Part of the problem is that one person seems to think that Python will
completely change its behaviour, and he's spreading misinformation.
Ignore him, look just at the proposal itself, and tell me if it's
still confusing.
OK, if this is going to boil down to you asserting that the only
problems here are with "one person" then I don't think it's worth
continuing. I am not simply parroting "misinformation spread by that
one person" (and you've made it very obvious already who that
individual is, so please try to keep your personal problem with them
out of your discussions with me). If you're not willing to accept my
comments as feedback given in my own right, then it's you who is
shutting down discussion here, and I don't see much point in trying to
provide a good-faith response to you.
If you can show me a way in which this proposal isn't consistent with
the rest of Python, then I'll address that.
...
...
The only two possible behaviours are:
1) It does the single obvious thing: n defaults to the length of
items, and items defaults to an empty tuple.
2) It raises UnboundLocalError if you omit n.
So why not pick one?
For the same reason that Python didn't just "pick one" about things
like __del__ invocation time: it constrains language implementations
unnecessarily.
...
...
To be quite honest, I can't think of any non-toy examples where the
defaults would be defined backwards, like this.
If that's the case, then what is the downside of picking one?
Even if the situation never came up outside of toy examples, the
language would be forced to go through hoops to implement it.
Whichever semantic form was chosen, it would likely be suboptimal for
some implementation.

Maybe down the track, it would be able to be more rigorously defined.
That's happened before, plenty of times. It's much harder to change
the definition than to tighten up something that wasn't fully
specified, because people won't have been depending on it.
...
Personally, I have a nagging feeling that I could find a non-toy
example, but it's not that important to me. What I'm arguing is that
there's no point in not picking a behaviour. You're saying you don't
want to lock other implementations into the particular behaviour you
choose - but you also don't have an example of where that would be a
problem, so we're *both* arguing hypotheticals here.
I actually do have an example, except that it was just a previous
version of my reference implementation, where I tried to implement
perfect left-to-right evaluation (as opposed to two-pass). It was
incredibly messy. But maybe in the future, someone will be able to
make a much better one, and then it would be worth using it.

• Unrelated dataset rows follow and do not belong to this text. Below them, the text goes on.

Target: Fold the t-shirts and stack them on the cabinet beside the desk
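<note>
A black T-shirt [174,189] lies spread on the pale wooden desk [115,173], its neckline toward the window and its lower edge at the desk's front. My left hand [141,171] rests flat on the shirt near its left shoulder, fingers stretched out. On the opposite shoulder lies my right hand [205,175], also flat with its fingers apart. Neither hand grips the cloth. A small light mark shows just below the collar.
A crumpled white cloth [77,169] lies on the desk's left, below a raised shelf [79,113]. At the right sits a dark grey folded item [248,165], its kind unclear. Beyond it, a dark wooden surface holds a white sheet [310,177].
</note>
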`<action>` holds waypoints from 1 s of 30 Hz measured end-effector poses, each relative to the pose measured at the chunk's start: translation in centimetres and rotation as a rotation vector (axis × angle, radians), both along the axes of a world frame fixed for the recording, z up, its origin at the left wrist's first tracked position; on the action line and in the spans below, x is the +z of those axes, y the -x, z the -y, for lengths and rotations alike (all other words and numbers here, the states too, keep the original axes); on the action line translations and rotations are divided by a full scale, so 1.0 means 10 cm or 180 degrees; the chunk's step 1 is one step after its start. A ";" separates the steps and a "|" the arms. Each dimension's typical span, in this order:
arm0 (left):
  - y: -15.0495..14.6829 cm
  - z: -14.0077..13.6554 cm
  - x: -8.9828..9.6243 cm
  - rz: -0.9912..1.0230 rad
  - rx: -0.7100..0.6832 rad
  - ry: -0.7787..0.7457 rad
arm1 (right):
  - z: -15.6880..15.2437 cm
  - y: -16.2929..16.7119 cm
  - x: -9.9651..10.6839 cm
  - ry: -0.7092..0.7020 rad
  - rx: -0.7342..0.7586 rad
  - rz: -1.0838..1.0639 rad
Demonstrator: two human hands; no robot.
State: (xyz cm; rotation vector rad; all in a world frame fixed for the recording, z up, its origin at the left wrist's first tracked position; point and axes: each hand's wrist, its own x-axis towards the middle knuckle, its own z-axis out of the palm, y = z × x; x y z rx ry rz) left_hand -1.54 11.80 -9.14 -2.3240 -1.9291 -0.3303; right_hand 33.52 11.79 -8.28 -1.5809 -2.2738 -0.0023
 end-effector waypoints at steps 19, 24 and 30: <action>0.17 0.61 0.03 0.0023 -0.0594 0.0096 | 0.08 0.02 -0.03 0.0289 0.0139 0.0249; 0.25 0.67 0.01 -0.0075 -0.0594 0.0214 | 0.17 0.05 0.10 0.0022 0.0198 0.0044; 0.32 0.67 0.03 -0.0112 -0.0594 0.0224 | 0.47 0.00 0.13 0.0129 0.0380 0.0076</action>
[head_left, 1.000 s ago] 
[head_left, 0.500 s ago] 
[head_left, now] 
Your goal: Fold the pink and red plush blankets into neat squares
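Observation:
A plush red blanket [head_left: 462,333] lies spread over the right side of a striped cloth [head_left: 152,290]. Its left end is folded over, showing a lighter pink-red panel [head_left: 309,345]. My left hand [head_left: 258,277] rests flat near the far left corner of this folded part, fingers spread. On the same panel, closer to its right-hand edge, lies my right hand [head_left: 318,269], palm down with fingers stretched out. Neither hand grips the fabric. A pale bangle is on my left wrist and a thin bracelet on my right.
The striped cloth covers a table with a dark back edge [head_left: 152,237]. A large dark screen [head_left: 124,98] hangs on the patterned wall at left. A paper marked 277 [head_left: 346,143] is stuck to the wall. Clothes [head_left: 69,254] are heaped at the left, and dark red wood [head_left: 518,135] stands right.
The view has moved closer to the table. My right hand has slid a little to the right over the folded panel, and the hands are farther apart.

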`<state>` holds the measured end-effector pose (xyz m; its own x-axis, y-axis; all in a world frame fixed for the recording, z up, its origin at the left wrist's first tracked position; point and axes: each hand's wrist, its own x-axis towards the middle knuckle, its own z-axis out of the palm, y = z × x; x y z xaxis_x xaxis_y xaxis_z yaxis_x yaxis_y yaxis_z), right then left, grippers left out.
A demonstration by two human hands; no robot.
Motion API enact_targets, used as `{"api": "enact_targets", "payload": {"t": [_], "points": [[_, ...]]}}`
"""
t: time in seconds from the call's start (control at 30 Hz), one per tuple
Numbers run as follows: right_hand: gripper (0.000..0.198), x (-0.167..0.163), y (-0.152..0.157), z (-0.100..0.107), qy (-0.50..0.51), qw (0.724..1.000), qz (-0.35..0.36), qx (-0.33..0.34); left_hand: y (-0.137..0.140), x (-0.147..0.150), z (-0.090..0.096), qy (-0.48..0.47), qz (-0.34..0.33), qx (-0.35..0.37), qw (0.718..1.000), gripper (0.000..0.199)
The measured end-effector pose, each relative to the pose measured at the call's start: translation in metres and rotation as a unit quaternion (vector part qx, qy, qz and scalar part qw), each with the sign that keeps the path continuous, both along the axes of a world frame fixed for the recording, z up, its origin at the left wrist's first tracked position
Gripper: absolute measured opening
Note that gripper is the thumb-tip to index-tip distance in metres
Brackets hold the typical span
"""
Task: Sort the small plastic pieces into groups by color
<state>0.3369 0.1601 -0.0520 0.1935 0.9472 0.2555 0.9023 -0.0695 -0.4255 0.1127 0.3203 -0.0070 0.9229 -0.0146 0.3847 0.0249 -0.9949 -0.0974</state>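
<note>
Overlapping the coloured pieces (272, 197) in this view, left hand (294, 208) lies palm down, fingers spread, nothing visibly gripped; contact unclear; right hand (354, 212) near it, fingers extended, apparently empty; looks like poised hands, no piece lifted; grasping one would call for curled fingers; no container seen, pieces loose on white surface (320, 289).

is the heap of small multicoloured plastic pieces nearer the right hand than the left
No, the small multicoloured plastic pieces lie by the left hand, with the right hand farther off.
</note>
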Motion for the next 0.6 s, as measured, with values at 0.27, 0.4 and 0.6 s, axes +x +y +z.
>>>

Iteration order of Python's dictionaries had, for years, been
completely unspecified. Then hash randomization came along, and
iterating over a dictionary of strings became actually random. And
then iteration order became defined, not because someone felt like the
specification should have 'just chosen', but because an
*implementation* made it worthwhile.

It's easy for you to say that there's "no point in not picking", but
believe you me, there is plenty of point, otherwise I would have cut
off all these debates by simply locking in the two-pass behaviour of
the reference implementation.
...
...
It's not like
Steven's constant panic-fear that "undefined behaviour" literally
means the Python interpreter could choose to melt down your computer.
Oh, please. If that's the only way in which you can imagine
implementation-defined behaviour being an issue, then you've lived a
pretty sheltered life. How about "My code works on Python 3.12 but not
on 3.13, because the behaviour in this case changed with no warning"?
It seems to be the assumption that he has. Ask him some time about C's
concept of undefined behaviour, and then see if you can understand why
he's so vitriolic about my proposal.
...
Sure, the PEP (and presumably the docs) said "don't do that", but you
said above that people experiment and work out behaviour from those
experiments. So breaking their code because they did precisely that
seems at best pretty harsh.
Things DO change. Generally, Python tries to avoid breaking changes,
and especially, changes where there's no way to "straddle" your code
(if 3.13 breaks your code in some way, but the fixed version works
just as well as the original on 3.12, then you can push out the fix
without worrying about 3.12 now breaking your code). In this
particular situation, the absolute worst-case option is that you
forfeit the benefits of this feature and go with the sentinel object:

_UNSPECIFIED = object()
def foo(n=_UNSPECIFIED, items=()):
    if n is _UNSPECIFIED: n = len(items)

So even if this does start to become a problem in the future, people
can, without materially changing their APIs, write code that uses this
out-of-order evaluation. But I would still like to see a non-toy
example where this would even come up.
...
...
There are *two* options, no more, no less, for what is legal.
Nope, there are two that you consider acceptable behaviour. And I
don't disagree with you. But what's so magical about two? Why not have
just one that's legal. Because people might disagree with your choice?
You're the PEP author, let them. Or are you worried that this single
point could cause the PEP to fail?
Let me rephrase. According to the specification in the PEP, these are
the only two behaviours which are considered compliant.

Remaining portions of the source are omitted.